◎編集者コラム◎ 『往復書簡集 はからずも人生論』佐藤愛子 小島慶子
◎編集者コラム◎
『往復書簡集 はからずも人生論』佐藤愛子 小島慶子
2020年に単行本として発売してから5年。愛子センセイは101歳になり、小島さんは52歳になり、そして私は白髪と体重が増えました。いろいろあった5年を経て、ガラッとタイトルを変え、雰囲気を変え、新たに「文庫化にあたっての後日談」を加えて皆さんにお届けできることは、何より「めでたい」と寿いでおります。
本書は、年の差50歳のおふたりが交わした往復書簡集です。佐藤さんは当時、『九十歳。何がめでたい』がバカ売れして、相次ぐ取材依頼に応えているうちにヘトヘトの果てになり……という時期。一方の小島さんは家族の暮らすオーストラリアと仕事をする日本を行き来するストレス過多の生活をしていました。小島さんが佐藤さんに、夫婦のこと、人生のこと、仕事のこと、世の中のことについての悩みを赤裸々に吐露し、佐藤さんもまた、それに答える形で硬軟織り交ぜ筆を執ります。
おふたりは文芸誌の対談で初めて会い、年の離れた気の合う友人として、文筆の世界で生きる先輩・後輩として、手紙を交わすように。それを知った私が、ぜひそれを誌面(「女性セブン」)で続けてもらえませんか、とお願いしたのが事の始まりでした(と、小島さんが「後日談」で書いてくださっています)。振り返れば、なんという無茶なお願いをしたのだろうと、自分の紅顔ぶりに恥じ入るばかりです。5年前にも、この本全体に横溢する濃密な空気は、心から信頼する個人宛に書く「私信」だけが持っているものだとは思っていました。しかし、その認識は間違っていたと今は感じます。改めてゲラを読む中で、この往復書簡は佐藤さんと小島さんという文筆の世界で生きると腹をくくったおふたりの組み合せ以外では有り得なかった、書き得なかった内容だと気づいたのです。
あるとき、自分の近況を佐藤さんにご報告したら、佐藤さんはひと言、「あなたは仕事に救われたのね」とおっしゃいました。そして、佐藤さんご自身にもそうした時期があったと教えてくださいました。その言葉に私はどれほど救われたか。ままならない人生ですが、誰かがどこかで自分を見ていてくれて、分かってくれていると思えることは、どれほど心強く、有り難く、幸せなことでしょう(批判するのでも、ただ認めるのでもない、佐藤さんの受け止める懐の深さ!)。

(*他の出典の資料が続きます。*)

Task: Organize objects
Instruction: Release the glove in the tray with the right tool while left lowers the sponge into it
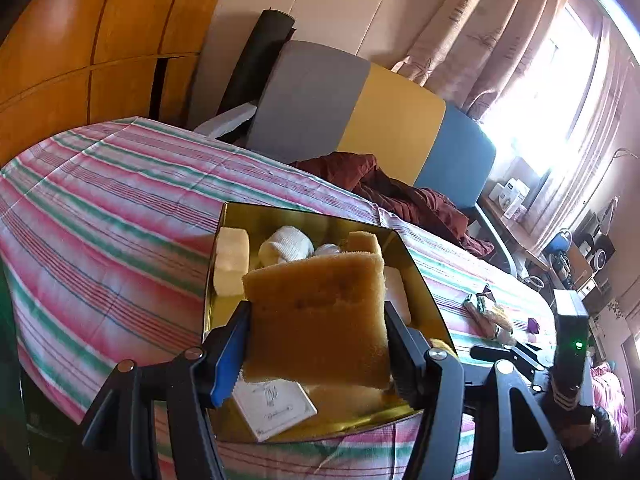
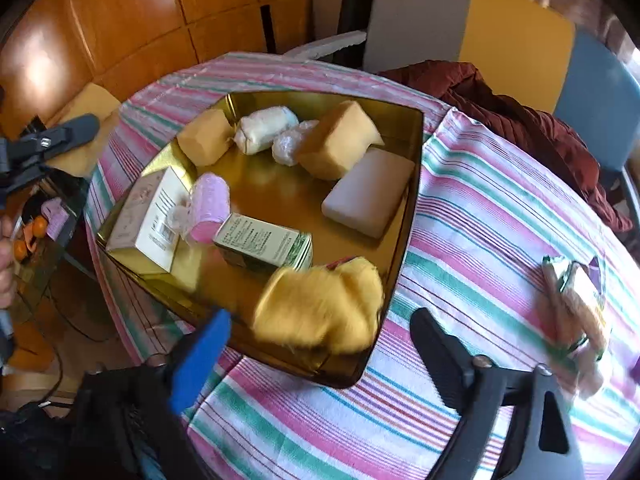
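My left gripper (image 1: 318,332) is shut on a tan sponge (image 1: 320,320) and holds it above the near part of a gold tin tray (image 1: 416,268) on the striped cloth. In the right wrist view the tray (image 2: 412,168) holds two tan sponges, a white block (image 2: 368,194), a pink roll (image 2: 208,208), a white carton (image 2: 148,220), a green box (image 2: 266,244) and wrapped white rolls. My right gripper (image 2: 320,344) is open, its jaws wide apart. A blurred yellow fuzzy piece (image 2: 320,308) lies between the jaws at the tray's near corner.
The table wears a pink, green and white striped cloth (image 2: 480,220). Snack packets (image 2: 576,300) lie on it to the right. A dark red garment (image 2: 520,116) hangs on a grey, yellow and blue chair (image 2: 512,32) behind. Wooden cabinets stand at the left.
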Available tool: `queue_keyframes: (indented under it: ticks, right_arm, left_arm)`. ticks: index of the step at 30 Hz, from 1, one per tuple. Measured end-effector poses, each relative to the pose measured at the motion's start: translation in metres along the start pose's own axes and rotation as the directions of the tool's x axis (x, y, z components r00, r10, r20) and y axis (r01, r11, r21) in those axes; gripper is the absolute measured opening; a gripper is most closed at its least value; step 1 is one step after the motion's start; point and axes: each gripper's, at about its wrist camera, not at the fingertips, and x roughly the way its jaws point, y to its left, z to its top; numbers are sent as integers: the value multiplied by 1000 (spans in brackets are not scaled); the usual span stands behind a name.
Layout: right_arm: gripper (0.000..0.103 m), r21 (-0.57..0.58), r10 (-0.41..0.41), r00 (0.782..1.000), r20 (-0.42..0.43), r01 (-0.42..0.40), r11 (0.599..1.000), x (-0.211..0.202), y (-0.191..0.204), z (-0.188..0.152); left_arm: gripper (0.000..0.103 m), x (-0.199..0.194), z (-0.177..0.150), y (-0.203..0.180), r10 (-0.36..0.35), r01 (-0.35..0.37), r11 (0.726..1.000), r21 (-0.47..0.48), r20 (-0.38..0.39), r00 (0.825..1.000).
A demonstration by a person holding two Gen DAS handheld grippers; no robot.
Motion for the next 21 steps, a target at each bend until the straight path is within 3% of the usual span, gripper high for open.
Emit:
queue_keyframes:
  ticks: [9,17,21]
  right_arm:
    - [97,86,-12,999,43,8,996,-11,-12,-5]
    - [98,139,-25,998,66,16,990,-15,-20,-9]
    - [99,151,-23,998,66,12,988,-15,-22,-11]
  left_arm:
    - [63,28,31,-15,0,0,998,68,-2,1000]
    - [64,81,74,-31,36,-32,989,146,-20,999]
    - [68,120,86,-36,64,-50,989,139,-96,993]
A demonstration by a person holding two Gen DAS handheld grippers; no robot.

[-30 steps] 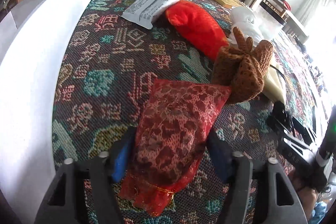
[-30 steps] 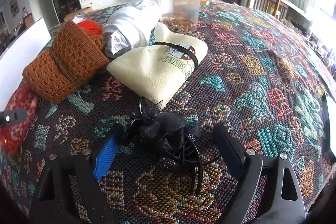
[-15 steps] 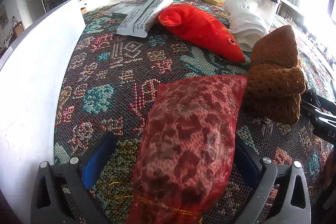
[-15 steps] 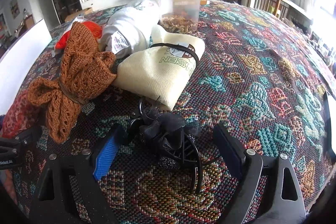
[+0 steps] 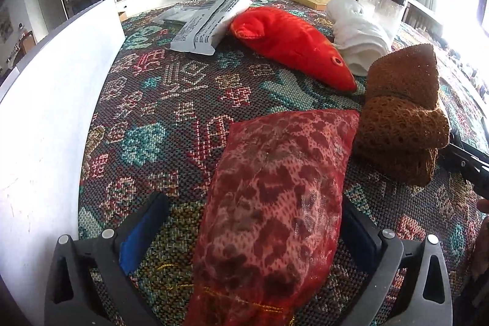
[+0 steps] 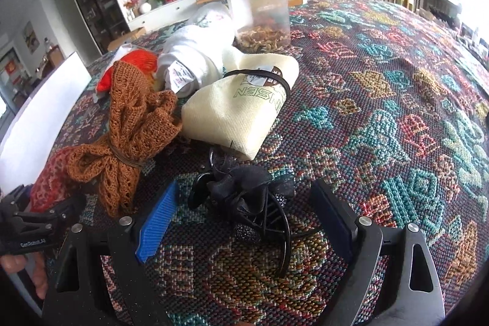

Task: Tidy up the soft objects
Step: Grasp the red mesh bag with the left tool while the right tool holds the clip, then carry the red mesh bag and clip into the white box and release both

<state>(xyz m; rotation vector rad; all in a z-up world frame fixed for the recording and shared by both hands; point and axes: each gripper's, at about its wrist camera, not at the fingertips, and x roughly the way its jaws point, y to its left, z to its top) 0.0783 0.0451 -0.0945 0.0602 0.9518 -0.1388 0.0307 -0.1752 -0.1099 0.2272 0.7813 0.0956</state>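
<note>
A red patterned mesh pouch [image 5: 275,203] lies on the woven cloth between the open jaws of my left gripper [image 5: 253,216]; the right pad seems to touch it, the left pad stands clear. A brown knitted bundle [image 5: 400,124] lies just right of it, also in the right wrist view [image 6: 128,139]. A red plush fish [image 5: 293,45] and a white cloth roll [image 5: 357,32] lie farther back. My right gripper [image 6: 244,200] is open around a black hair claw with a fabric bow [image 6: 241,194]. A cream folded cloth with a black band [image 6: 244,109] lies beyond it.
A white panel [image 5: 52,112] runs along the left edge of the table. A grey printed mailer bag [image 5: 211,23] lies at the back. A clear jar with a black lid [image 6: 259,8] stands behind the cream cloth. The patterned cloth [image 6: 397,112] stretches to the right.
My left gripper has opened wider around the red mesh pouch and the view has swung level. The brown bundle has tipped over beside the pouch. My right gripper has not moved.
</note>
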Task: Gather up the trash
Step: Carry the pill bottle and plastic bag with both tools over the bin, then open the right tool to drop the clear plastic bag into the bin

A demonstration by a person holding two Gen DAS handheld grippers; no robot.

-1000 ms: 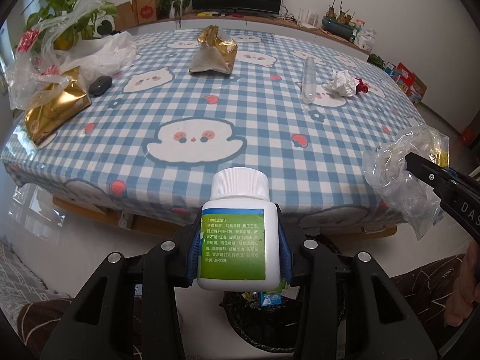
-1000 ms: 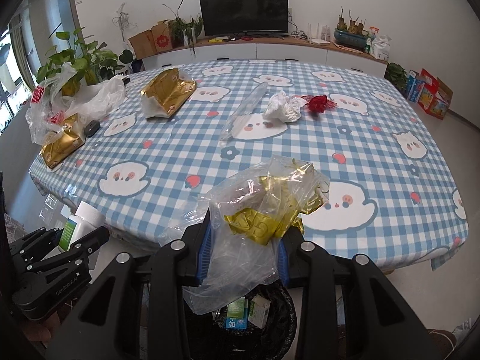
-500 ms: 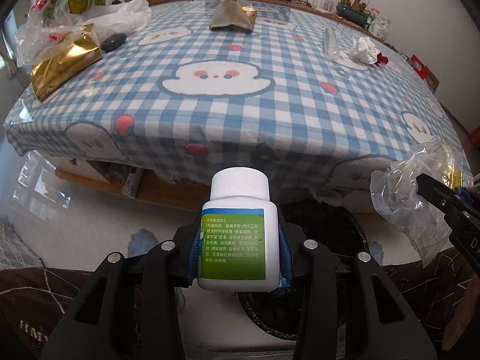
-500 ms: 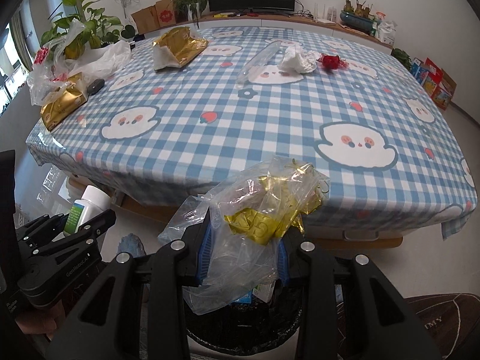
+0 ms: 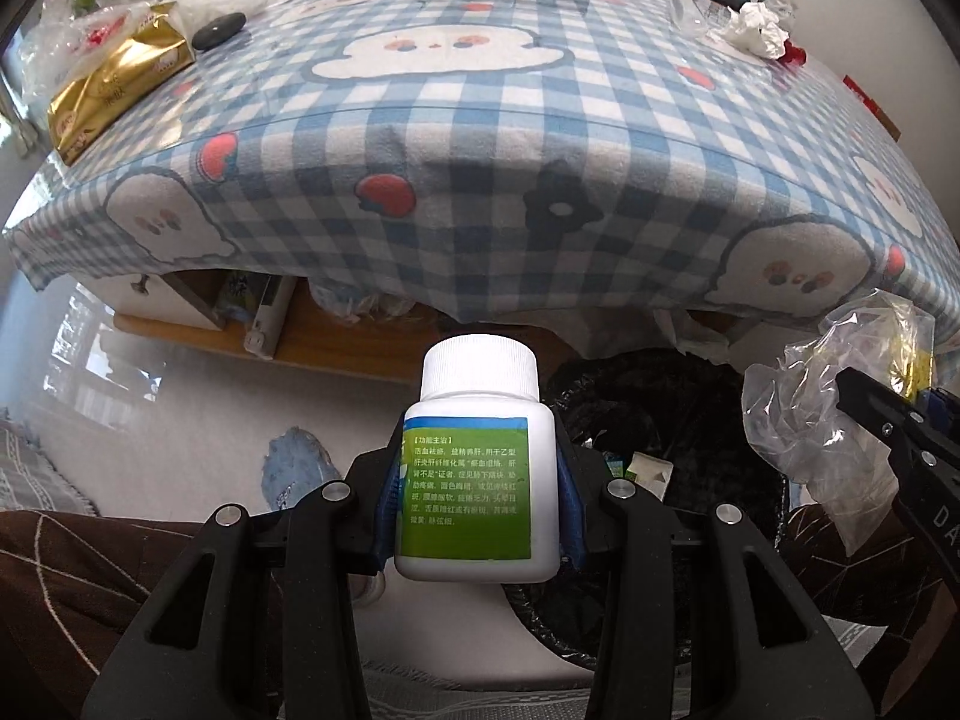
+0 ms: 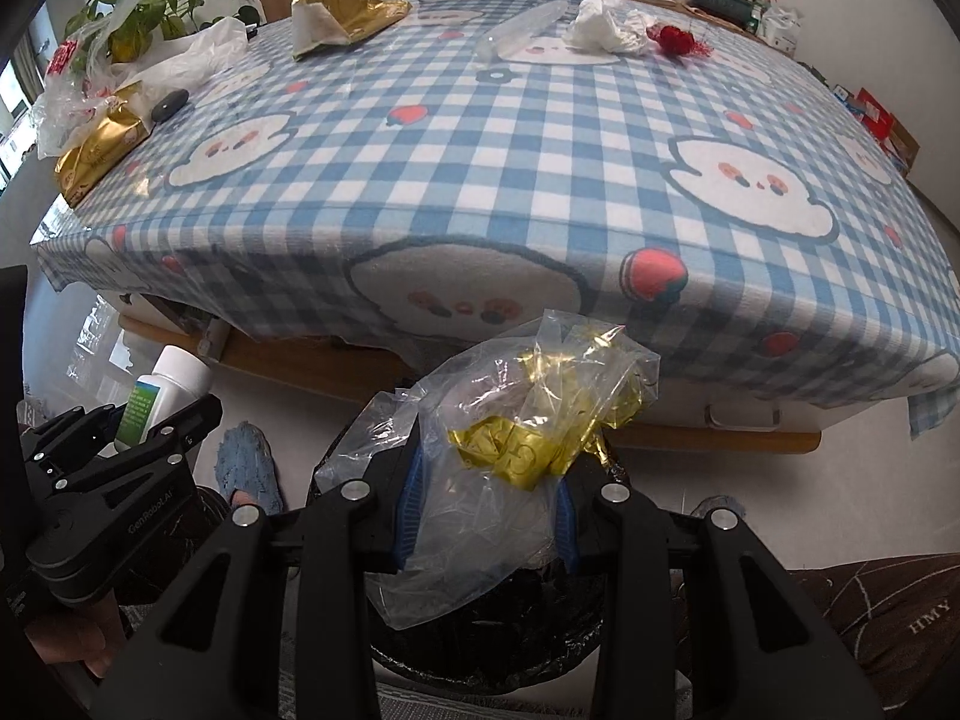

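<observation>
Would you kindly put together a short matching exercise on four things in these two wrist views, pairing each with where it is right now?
Things:
1. white pill bottle
2. clear plastic bag with gold foil
3. crumpled white tissue
4. black-lined trash bin

Places:
A. on the floor, below the table's near edge
B. clamped in the left gripper
C. far side of the checked tablecloth, beside a red scrap
D. clamped in the right gripper

Pairs: 1-B, 2-D, 3-C, 4-A
</observation>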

そして、はたと気づいたのです。このおふたりは、自分の人生を洗いざらい読者に曝け出して、そのことを広く深く教えてくださったのだと。この欄を借りて、改めて佐藤愛子さん、小島慶子さんにお礼申し上げます。ありがとうございました。
だからこそ、佐藤さんが本書の中で書いた言葉を借りれば、「心して讀め」と平身低頭お伝えしたい気持ちになるのです。この本がおひとりでも多くの人に届きますように。そして、できればいくらかでも気持ちが明るくなって、〝雲ひとつない、ルンルン青い空〟になりますように。
最後に、単行本が発売されたときに、女優の小林聡美さんが「サンデー毎日」の読書エッセイ連載でこの本について書いて下さいました。とてもとても嬉しい出来事だったのですが、それが今、『わたしの、本のある日々』(毎日文庫)に収録され、発売されていますので、少しだけ引用します(どのエッセイもとても面白いので、ぜひお手にとってお読みください)。
ひりひりするような正直な小島さんの心情の吐露を、ご自身もかつて夫の借金返済で苦労した経験のある佐藤さんはさすがの貫禄で受け止め、時に諭す。自身を「仏様の掌で遊ぶ猿のよう」と小島さんがあとがきに書かれているように、五十年先を生きてきた佐藤さんは、深刻な小島さんの心の叫びを、誠実に、痛快に、一掃する。